L’Etat et la région ont intégré la nécessité d’accompagner les entreprises dans leur développement. C’est pourquoi l’action « Territoires d’innovation » mise en place par le gouvernement donne un signal positif aux territoires et aux entreprises. En apportant 450 millions d’euros du Programme d’investissements d’avenir, financé par le Grand plan d’investissement, le Gouvernement vient soutenir 24 projets co-construits avec les acteurs locaux ; collectivités territoriales et partenaires engagés dans le développement économique des territoires. Ce prix a pour objectif de faire émerger en France les territoires du futur et de nouveaux modèles de développement territorial. Réplicables et exemplaires, ces nouveaux modèles favoriseront l’émergence d’écosystèmes propices au développement économique durable et à l’amélioration des conditions de vie des populations tout en permettant aux acteurs économiques locaux de rayonner. La crise sanitaire a conduit la région a établir des plans économiques pour soutenir les entreprises. Le conseil régional des Hauts-de-France a annoncé dès la semaine du 9 mars, mobiliser une enveloppe de 50 millions d’euros, pour soutenir les entreprises en avances remboursables (30 millions d’euros), et pour accroître les capacités de prêts chez Bpifrance (20 millions). Dans la région du Grand Est, différentes mesures ont été annoncées dont l’objectif est d’accompagner les entreprises. Parmi celles-ci, un « prêt rebond », en partenariat avec Bpifrance, pour permettre aux entreprises le maintien de leur trésorerie, (25 millions d’euros sont mobilisés). La Région Centre Val de Loire et la BPI, vont porter de 70 à 80 % leur niveau de garantie bancaire et faciliter l’accès au fonds de garantie (d’un montant de 17,7 millions d’euros).

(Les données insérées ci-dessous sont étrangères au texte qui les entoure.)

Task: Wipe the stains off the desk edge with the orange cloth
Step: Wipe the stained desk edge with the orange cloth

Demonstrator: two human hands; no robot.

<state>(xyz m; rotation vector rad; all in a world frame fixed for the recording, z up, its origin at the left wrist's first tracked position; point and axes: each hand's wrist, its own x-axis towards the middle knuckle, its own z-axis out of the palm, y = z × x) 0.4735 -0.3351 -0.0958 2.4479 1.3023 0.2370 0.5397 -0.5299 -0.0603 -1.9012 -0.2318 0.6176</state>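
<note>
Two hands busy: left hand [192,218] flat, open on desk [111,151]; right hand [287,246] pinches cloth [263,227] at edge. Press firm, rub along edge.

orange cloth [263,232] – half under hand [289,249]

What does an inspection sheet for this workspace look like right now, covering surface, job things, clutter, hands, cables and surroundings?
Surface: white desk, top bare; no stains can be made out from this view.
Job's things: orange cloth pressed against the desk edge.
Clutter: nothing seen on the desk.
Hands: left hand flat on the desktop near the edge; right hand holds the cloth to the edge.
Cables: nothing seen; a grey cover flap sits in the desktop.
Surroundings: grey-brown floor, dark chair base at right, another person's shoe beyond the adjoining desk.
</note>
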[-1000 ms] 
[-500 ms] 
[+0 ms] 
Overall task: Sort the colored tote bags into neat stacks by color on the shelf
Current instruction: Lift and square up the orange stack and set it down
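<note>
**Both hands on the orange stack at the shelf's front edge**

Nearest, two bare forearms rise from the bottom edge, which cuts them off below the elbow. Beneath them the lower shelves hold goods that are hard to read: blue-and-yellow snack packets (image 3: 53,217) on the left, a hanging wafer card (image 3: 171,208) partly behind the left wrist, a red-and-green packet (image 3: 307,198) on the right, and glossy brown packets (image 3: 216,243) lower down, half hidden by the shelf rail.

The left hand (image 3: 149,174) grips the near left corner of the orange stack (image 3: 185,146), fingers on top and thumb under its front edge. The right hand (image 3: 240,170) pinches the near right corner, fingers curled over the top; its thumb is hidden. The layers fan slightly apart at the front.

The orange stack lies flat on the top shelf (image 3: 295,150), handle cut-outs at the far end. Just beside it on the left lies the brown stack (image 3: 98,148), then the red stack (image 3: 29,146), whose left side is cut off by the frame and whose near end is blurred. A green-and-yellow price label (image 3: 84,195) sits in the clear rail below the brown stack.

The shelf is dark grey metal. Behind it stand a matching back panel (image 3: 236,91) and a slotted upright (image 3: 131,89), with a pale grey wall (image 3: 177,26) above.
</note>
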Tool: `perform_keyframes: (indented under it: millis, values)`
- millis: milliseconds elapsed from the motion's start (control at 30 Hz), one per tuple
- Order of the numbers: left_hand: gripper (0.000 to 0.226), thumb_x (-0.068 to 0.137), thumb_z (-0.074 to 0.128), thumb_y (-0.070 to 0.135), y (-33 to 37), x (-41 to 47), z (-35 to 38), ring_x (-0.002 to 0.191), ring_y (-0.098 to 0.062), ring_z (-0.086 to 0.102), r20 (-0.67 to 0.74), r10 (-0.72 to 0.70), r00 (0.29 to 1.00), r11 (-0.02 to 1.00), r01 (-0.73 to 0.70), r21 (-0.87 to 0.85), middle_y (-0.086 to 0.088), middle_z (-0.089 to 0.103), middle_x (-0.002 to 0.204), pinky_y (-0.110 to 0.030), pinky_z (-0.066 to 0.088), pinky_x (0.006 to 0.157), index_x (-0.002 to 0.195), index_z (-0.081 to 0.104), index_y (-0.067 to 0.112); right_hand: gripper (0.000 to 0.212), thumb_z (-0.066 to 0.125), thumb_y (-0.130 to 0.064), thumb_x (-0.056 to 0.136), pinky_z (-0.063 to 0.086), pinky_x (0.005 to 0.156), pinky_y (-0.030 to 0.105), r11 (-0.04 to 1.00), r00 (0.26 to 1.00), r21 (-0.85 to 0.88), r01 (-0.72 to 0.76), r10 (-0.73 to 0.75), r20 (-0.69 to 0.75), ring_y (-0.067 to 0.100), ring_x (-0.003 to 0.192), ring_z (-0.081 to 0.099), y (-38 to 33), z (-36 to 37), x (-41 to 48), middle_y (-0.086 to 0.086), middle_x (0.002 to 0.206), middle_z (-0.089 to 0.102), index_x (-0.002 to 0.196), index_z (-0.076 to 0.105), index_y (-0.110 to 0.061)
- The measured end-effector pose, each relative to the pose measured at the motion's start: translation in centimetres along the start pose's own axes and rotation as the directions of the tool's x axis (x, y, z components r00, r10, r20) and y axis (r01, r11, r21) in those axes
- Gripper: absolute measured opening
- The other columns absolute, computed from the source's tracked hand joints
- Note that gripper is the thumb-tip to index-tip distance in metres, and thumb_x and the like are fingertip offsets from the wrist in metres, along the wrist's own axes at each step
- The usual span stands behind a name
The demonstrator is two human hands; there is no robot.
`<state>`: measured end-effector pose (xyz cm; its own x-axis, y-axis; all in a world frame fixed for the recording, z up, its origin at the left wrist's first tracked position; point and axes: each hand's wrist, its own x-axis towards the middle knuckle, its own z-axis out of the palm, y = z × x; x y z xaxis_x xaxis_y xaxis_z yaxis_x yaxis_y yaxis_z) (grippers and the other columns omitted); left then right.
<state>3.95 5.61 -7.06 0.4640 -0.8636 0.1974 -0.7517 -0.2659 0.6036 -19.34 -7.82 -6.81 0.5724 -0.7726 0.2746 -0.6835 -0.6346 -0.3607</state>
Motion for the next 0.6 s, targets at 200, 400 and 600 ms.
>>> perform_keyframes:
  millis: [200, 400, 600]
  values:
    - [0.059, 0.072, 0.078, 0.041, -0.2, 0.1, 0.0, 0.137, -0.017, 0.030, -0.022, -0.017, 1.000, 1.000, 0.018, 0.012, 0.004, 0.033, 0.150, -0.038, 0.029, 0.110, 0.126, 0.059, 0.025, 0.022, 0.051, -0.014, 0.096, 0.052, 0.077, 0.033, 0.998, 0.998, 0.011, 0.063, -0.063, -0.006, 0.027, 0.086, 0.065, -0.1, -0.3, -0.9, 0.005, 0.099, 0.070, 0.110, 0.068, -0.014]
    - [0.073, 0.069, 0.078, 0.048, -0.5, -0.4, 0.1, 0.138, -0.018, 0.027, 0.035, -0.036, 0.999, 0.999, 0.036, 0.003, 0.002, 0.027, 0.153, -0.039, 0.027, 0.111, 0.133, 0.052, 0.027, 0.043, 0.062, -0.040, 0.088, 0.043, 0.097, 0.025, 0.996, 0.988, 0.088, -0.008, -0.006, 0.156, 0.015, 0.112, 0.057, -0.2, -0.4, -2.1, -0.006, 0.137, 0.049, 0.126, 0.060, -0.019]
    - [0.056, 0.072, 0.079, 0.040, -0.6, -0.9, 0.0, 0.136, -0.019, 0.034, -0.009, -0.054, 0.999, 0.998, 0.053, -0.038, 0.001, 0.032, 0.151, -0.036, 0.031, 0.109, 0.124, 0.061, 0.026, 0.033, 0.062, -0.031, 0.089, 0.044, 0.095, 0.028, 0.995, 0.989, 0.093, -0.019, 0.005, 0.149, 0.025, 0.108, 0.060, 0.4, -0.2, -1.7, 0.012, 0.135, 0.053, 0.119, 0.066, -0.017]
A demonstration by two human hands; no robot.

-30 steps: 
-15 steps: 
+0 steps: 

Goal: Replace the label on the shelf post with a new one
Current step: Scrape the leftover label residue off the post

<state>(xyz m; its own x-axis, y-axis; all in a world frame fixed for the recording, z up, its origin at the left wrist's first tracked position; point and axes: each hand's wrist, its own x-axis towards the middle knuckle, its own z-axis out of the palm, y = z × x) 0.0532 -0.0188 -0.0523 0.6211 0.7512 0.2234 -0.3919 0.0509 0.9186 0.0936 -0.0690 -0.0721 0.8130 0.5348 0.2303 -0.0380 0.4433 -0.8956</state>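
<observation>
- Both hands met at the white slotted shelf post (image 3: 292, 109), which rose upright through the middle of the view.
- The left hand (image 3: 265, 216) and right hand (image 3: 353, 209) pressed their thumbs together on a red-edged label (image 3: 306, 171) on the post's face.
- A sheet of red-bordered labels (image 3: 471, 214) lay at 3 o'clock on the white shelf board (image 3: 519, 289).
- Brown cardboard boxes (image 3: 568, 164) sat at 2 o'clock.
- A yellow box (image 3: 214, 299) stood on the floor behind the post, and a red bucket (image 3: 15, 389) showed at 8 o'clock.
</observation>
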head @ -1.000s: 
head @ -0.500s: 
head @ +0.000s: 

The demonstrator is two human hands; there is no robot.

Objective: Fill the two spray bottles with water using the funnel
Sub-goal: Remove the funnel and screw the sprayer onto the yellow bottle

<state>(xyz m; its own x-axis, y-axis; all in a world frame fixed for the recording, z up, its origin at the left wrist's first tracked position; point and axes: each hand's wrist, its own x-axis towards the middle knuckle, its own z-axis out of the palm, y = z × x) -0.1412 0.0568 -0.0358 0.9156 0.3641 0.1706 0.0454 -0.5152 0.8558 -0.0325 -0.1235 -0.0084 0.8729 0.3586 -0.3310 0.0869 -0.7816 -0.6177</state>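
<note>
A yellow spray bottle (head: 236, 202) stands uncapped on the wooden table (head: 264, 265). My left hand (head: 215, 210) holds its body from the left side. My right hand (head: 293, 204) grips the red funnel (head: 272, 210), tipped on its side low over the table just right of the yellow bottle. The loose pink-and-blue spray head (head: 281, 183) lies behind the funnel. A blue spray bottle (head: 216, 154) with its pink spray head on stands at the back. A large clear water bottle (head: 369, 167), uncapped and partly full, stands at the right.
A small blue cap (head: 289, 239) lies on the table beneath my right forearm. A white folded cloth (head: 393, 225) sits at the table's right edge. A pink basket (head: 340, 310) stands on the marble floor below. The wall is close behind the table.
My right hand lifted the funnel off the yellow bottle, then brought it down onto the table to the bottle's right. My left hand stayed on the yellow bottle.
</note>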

Le développement des territoires de confiance favorisé par les entreprises de la sécurité

La mobilisation est transverse et concerne de nombreux domaines. Alors que la France est héritière d’un fort cloisonnement entre le public et le privé, il s’est installé dans la relation entre les entreprises et les territoires, un sentiment de défiance réciproque. C’est pourquoi la signature en janvier dernier du contrat stratégique de filière « Industries et sécurité », entre l’Etat et le Comité stratégique de filière (CSF) représente une opportunité unique de rassembler et renforcer les différents acteurs de l’écosystème (industrie, Etat, utilisateurs), qui ont exprimé un besoin de structuration et de coopération public-privé plus étroite. « La France a pour ambition, à l’horizon 2025, de devenir leader mondial des territoires de confiance, avec l’éthique au cœur de son action, pour les collectivités de toutes tailles, jusqu’au niveau de la commune », confirme Laurent Denizot, pilote du projet « Territoires de confiance » au sein du CSF. Le déblocage d’une enveloppe de 4 milliards d’euros annoncé en mars dernier par le secrétaire d’Etat au numérique Cédric O, visant à aider les start-up, témoigne de l’importance accordée par le gouvernement à cet écosystème et à ses spécificités.

La crise sanitaire a eu le mérite de mettre en exergue l’importance de l’intelligence collective et de la coopération. Révisant le paradigme de l’attractivité, les acteurs faisant parti de l’écosystème du territoire, innovent dans leur façon de concevoir et de développer les territoires auxquels ils sont attachés. « Cette synergie entre entreprises et territoires doit se faire sur le terrain. Elle nécessite une confiance, qui est à reconstruire. Et c’est peut-être le moment, car il y a aujourd’hui, une demande forte de retour au local. Il y a pour cela de bonnes raisons, aussi bien sociales – les « gilets jaunes » nous le rappellent – qu’environnementales ou culturelles. La pandémie de coronavirus pourrait bien y ajouter un motif sanitaire… Retroussons nos manches ! », conclut Anne Guépert. Pour que l’énergie du terrain se libère, il faudra donc veiller à davantage associer les chefs d’entreprises, les élus et les citoyens pour trouver localement les besoins spécifiques des territoires.

1Interview de Pierre Le Moel dans Forbes, le 20 mai 2020.